I sat there for a few more minutes, bleeding, smiling, and holding the notebook like a rescued child.
The next morning, when I woke up, there was no wound on my forehead.
No blood on my T-shirt.
No black notebook beside my bed.
For a second, I thought it had been a dream.
Then I opened my laptop.
My blog page was already open.
The cursor was blinking.
And on the screen, one line had been typed:
Winter it is... am still cold and dormant.
I smiled.
Maybe that was true.
Maybe I had gone cold.
Maybe something inside me had curled itself into a corner and refused to bloom.
But winter is not death. It is only a season with bad public relations.
At that exact moment, I felt something strange. Not inspiration. Not nostalgia. Something heavier. Something almost impossible to explain.
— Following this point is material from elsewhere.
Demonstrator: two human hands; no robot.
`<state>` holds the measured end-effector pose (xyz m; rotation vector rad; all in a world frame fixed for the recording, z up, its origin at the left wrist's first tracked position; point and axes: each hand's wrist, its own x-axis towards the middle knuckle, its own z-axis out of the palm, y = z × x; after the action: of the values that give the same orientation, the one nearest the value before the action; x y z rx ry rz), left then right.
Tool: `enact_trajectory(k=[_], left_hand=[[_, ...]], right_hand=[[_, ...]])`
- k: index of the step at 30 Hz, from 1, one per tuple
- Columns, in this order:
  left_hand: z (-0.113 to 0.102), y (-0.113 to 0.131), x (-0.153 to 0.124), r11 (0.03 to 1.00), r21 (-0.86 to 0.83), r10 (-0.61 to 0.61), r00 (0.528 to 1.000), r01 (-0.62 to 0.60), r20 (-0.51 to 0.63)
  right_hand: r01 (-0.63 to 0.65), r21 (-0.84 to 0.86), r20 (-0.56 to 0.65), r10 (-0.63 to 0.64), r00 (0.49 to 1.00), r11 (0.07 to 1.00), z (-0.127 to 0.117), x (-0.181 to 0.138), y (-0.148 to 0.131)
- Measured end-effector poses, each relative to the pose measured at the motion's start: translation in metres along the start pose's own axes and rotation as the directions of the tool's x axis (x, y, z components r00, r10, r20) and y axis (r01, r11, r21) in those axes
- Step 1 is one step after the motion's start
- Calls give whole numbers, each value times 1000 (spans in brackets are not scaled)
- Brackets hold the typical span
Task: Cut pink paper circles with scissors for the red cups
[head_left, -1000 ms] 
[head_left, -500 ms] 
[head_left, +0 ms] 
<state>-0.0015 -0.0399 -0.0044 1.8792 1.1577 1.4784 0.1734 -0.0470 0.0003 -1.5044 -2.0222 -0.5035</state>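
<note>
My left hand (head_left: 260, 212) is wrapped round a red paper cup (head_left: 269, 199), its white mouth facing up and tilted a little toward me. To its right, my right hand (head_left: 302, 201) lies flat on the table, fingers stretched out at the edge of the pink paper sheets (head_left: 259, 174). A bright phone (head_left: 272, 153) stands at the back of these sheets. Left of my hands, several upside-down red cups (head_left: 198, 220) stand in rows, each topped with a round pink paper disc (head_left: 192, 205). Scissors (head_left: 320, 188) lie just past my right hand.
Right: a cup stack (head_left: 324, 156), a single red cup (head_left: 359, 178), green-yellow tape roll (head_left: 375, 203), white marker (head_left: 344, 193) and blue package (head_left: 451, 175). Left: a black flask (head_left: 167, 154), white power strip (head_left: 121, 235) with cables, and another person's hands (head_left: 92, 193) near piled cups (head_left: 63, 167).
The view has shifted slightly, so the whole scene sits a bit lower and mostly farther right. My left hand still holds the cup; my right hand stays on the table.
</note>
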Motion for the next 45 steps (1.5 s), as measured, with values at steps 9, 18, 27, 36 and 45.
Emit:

It felt as if I had been sent from the future.
Not to change the world.
Not to save humanity.
Not to warn myself about love, marks, money, or missed buses.
But to give life to the stories that were left half-finished.
The person who had written those drafts was no longer entirely me. He had my name, my handwriting, my foolish jokes, my dramatic blood group references, and my unnecessary affection for metaphors. But he was gone. Or maybe he had become seed. Or maybe he had simply walked ahead into time and left behind these unfinished little creatures, still breathing in the dark.
I was not returning as the same person.
I was returning as evidence.
Evidence that the cold had not killed me.
Evidence that dormancy was not defeat.
Evidence that a half-written story is not a dead story. It is only waiting for the right version of you to arrive.
So I began to write again — not to prove that I was alive, not to entertain the world, not even to escape loneliness, but to clear all the half-written drafts sitting there like unsent letters, unfinished prayers, and unpaid emotional debts.
Ezhudhaadha pakkangal.
The unwritten pages.
The pages that had waited in silence.
The pages that belonged to a younger me, an older me, and some strange future me who had finally come back to complete them.
I began to write because the person who started those stories was no longer me.
And still, somehow, he was mine.
I began to write to give his ghosts a body.
I began to write to see the way of the world.
And perhaps, through that, to see my way back into it.